Arslan: Şöyle söyleyeyim: Kur’an’ın ve sünnetin, bu çağımız için gelenekten intikal eden yorumlanma şeklinin, Batı ve Doğu dünyasında muazzam bir korku, hattâ muazzam bir nefret doğurmasını çok haklı görüyorum. Bizim geleneğimizin usûlü, geleneğimizin tefsiri, fıkhı, hadisi çok güzel bir Endülüs barışı, çok güzel bir Osmanlı barışı yarattı. Horasan’da muhteşem bir rönesans yaşattı. Fakat geleneğimizin yöntemleriyle Kur’an’a yaklaştığımız zaman, bugün IŞİD’den başka bir İslâm türetemiyoruz. Yani yeni bir vizyona ihtiyâcımız var. Marshall Hodgson İslâm’ın Serüveni diye üç ciltlik çok güzel bir kitap yazdı. İslâm’a da çok sempatiktir. Bizim İslâmcılar da çok sever onu. Hodgson, kitabın sonunda, “İslâm âlemi, Abbâsîler dönemindeki, Osmanlı Endülüs dönemindeki gibi yine yeryüzüne yön verecek bir uygarlık yaratabilir mi?” diye bir soru sorar ve der ki: “Yaratabilir; ama önce Kur’an’a, Peygamber’in yaşamına, tasavvufa, sünnete, yani İslâm’a dâir yeni bir vizyon geliştirmesi lâzım.” 

Sana İslamofobiyi doğuran etmenleri sayayım, ne kadar haklı olduğumu göreceksin. Şu anda sâdece Avrupalılar, Amerikalılar değil, bizim kendi gençlerimiz nefretle İslâm’dan çıkıyor ya; onlar da tamâmen bunlardan dolayı çıkıyor. Ben sana bir bir sayayım bunları. Hepsi Kur’an’dan, sünnetten belli bir yöntemle türetilen şeyler. Yani Kur’an’dan, sünnetten çıplak bir gözle türetilen şeyler değil. Tefsir usûlü, fıkıh usûlü, hadis usûlü diye belli bir yöntem var, o gözlüğü geçiriyorsunuz gözünüze, size bu söylediğim şeyler görünecek.

Nedir onlar?

Arslan: Söyleyeceğim. Ama bu gözlüğü çıkar başka bir gözlük tak, bambaşka şeyler görünecek. O bambaşka görünen şeyleri de sayacağım. İslamofobiyi doğuran etmenleri sayayım şimdi: “Hırsızın elini kes. Allah söylemiş.” “Bulduğun müşriki öldür. Ateist agnostiği. Allah söylemiş.” “Yahudi, Hıristiyan cehennemlik.” “Tevrat’ı, İncil’i bozmuşlar. Tevrat ve İncil saçmalık.” “Yahudi ve Hıristiyanlar yaşamak istiyorlarsa ikinci sınıf olduklarını kabul edecekler.” “Dört kadınla evlenebilirsin. Erkek kadının otoritesini kabul edecek. Gerekirse kadını dövebilirsin. Kadını tesettüre sokup evine hapsedeceksin.” Kadına bakış açısı bu. “Cihad” diye bir şeyimiz var, hayâtın en yüksek gâyesi. “Kiliseleri câmi yapacaksın, bunun için kafa kol keseceksin.” Cihad Kur’an’da hayâtın en üstün gâyesidir bir de. Cihad etmeyene Müslüman denmez; bu çok nettir. Eh şimdi, cihadı ettik, Fransa’yı fethettik, köle câriye edindik bunları; buna da izin var. Orada istersen köleleri hadım edebilirsin haremine. Câriyelere de tecâvüz edebilirsin. Gelenekte bunun da yeri var. 

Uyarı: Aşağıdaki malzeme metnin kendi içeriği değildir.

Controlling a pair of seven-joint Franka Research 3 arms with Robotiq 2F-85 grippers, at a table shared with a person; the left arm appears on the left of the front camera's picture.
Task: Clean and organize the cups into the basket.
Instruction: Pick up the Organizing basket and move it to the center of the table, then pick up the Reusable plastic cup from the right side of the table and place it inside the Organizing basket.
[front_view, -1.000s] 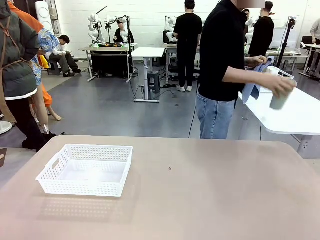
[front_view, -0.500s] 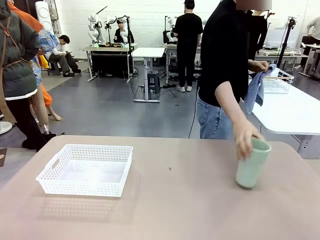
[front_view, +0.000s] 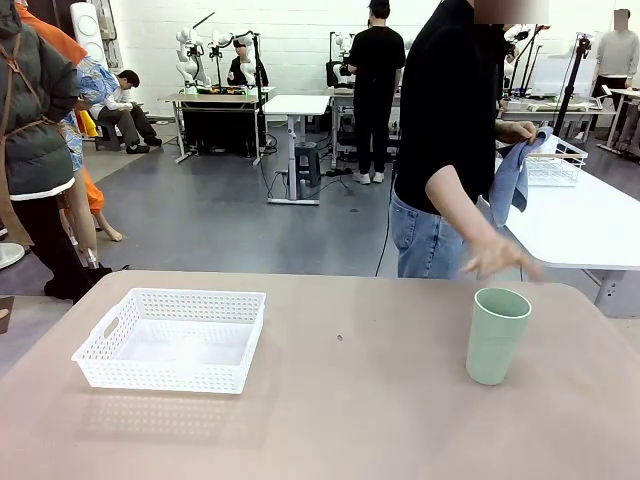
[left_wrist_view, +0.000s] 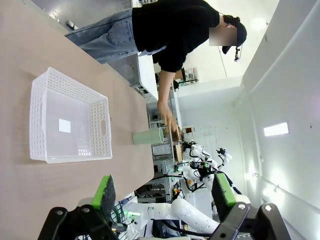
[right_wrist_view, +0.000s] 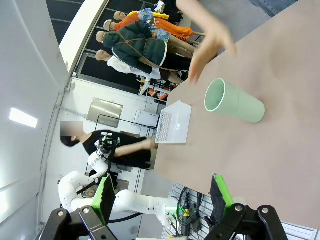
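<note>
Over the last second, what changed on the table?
The person carried the mint green cup over from the white side table, set it upright on the right side of the tan table and let go; the hand now hovers just above it. The basket stayed put, empty, on the left. The blue cloth is still in the other hand.

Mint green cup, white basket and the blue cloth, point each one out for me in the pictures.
Mint green cup (front_view: 495, 345), front view, middle of its side wall.
White basket (front_view: 165, 376), front view, near lattice wall.
Blue cloth (front_view: 512, 182), front view, middle of the hanging fold.
</note>
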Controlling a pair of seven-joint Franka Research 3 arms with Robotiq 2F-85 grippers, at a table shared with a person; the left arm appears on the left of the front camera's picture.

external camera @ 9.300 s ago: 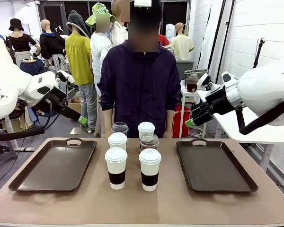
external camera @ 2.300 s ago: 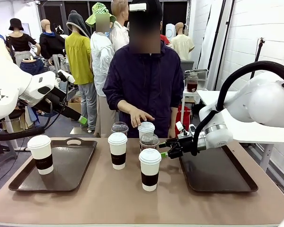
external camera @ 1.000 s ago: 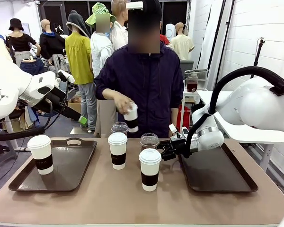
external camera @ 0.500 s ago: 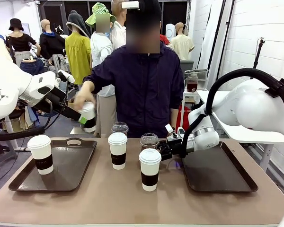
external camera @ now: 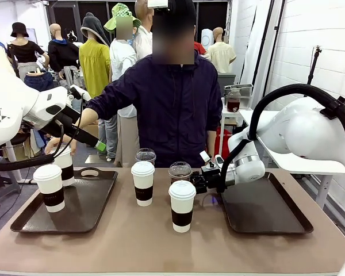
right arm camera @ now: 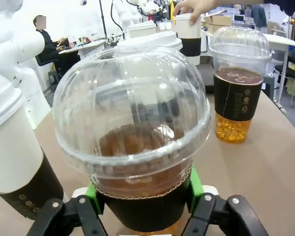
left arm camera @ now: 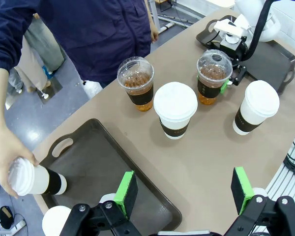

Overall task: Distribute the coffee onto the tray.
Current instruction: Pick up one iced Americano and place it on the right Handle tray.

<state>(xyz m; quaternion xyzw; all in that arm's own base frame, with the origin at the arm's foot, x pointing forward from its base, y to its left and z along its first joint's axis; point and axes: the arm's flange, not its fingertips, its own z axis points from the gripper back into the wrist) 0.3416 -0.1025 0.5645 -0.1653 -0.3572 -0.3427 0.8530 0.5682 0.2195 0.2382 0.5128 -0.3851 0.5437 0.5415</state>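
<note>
Gripping the dome-lidded cup (right arm camera: 132,123) of brown coffee by its dark sleeve, the right tool (right arm camera: 143,196) presses a green pad against either side, low on the cup. The cup stands mid-tabletop, just left of the right tray (external camera: 264,204). Its thin clear plastic would likely buckle and the liquid slosh, so the cardboard sleeve looks the firmest, least slippery hold. The left tool (left arm camera: 183,188) hangs apart and empty over the left tray (left arm camera: 103,162).

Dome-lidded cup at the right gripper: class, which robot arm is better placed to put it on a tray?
Right. The right gripper has pads on both sides of the cup, and the right tray lies just beside. The left gripper hangs open over the left tray, far from that cup.
</note>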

Başka ne var? “Mürtedi öldür, eşcinseli öldür, zinâkârı öldür. Resim ve heykel şirk; Tanrı’ya eş koşma. Müzik, resim, roman, sanat, tiyatro, sinema, dans… Bunlar şeytan işi, pislik, bunları bırak.” Eh, hayâtın zevki, çeşnisi bunlar. Meselâ Fransa şarapsız düşülebilir mi? Almanya birasız düşünülebilir mi? Bir de içince sapıtmıyorlar; çok da efendi efendi içiyorlar. “Bunlar da şeytan işi pislik. Bunları bırak.” Yine hayâtın çeşnisi, satranç, tavla, briç, poker. Kumarbaz olmadıktan sonra bunlar da hayâtın zevki, eğleniyorsun. “Bunlar da şeytan işi, pislik. Bırak bunları.” Bir de, “Allah’ı hiç sorgulamadan, ne diyorsa körü körüne itaat edeceksin.” Ta’abbüdîlik deniyor buna. Böyle bir Allah tasarımı var. Eh ondan sonra bir de kelime-i şehâdet getiriyorsan, en büyük günahları da işlesen cennetliksin. Kelime-i şehâdet getirmiyorsan, dünyanın en erdemli, en fedâkâr, en idealist, en ahlâklı adamı bile olsan ilelebet cehennemdesin. Cennet de maşallah 100 tâne hûrî ile dolu pornografik bir cennet. Cehennemde de Allah kaynar suyla irin yedirerek filan işkence ediyor. Bugün türetilen İslâm bu. Yani geleneksel Müslümanım diyen, gelenek taassubu gösteren ortalama Müslümanın anladığı şey bu. 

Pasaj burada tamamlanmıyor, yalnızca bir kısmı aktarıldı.